Problem to work on → Filter the lines below, copying only those with the string "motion".

The data →
┄┄┄┄┄┄┄┄┄┄┄┄┄┄┄┄┄┄┄┄

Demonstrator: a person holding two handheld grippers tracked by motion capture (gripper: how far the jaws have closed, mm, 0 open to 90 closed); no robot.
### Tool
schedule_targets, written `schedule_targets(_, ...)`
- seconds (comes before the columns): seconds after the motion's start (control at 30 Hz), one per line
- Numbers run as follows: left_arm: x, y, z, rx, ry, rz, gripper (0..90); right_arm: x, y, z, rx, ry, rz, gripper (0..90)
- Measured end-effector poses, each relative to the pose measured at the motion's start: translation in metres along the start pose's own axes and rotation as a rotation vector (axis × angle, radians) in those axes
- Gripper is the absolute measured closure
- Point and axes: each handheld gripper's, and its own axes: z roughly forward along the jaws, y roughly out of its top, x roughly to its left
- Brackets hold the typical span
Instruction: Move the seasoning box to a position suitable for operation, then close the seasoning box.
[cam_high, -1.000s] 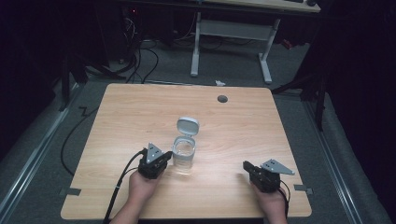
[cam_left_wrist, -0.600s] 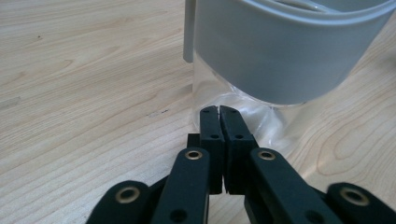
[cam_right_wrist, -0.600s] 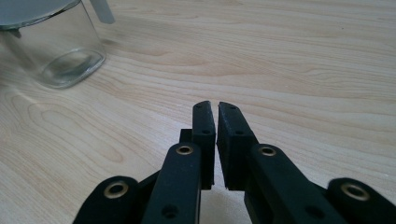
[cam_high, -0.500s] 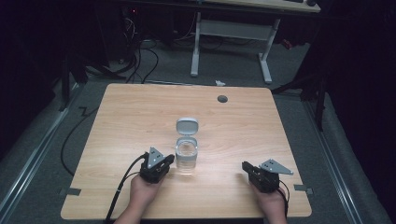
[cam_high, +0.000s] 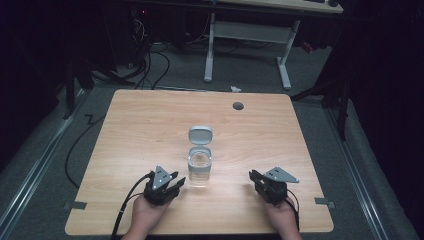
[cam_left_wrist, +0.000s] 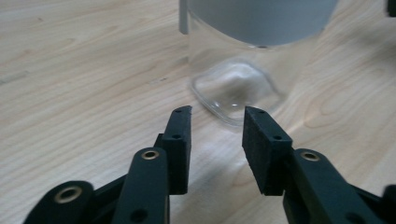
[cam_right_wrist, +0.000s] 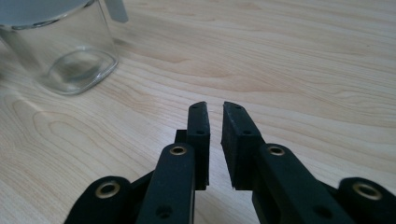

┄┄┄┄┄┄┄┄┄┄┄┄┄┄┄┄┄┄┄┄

Final answer →
Demonstrator: a person holding two handheld grippers tracked by motion capture (gripper: how far the jaws have closed, mm, 0 open to 90 closed); no robot.
- seconds (comes before the columns): seconds after the motion's start (control at 30 Hz), one per line
- Measured end-effector poses, each relative to the pose measured at the motion's start: translation in metres along the start pose's own axes and rotation as a rotation vector (axis × angle, radians) in those axes

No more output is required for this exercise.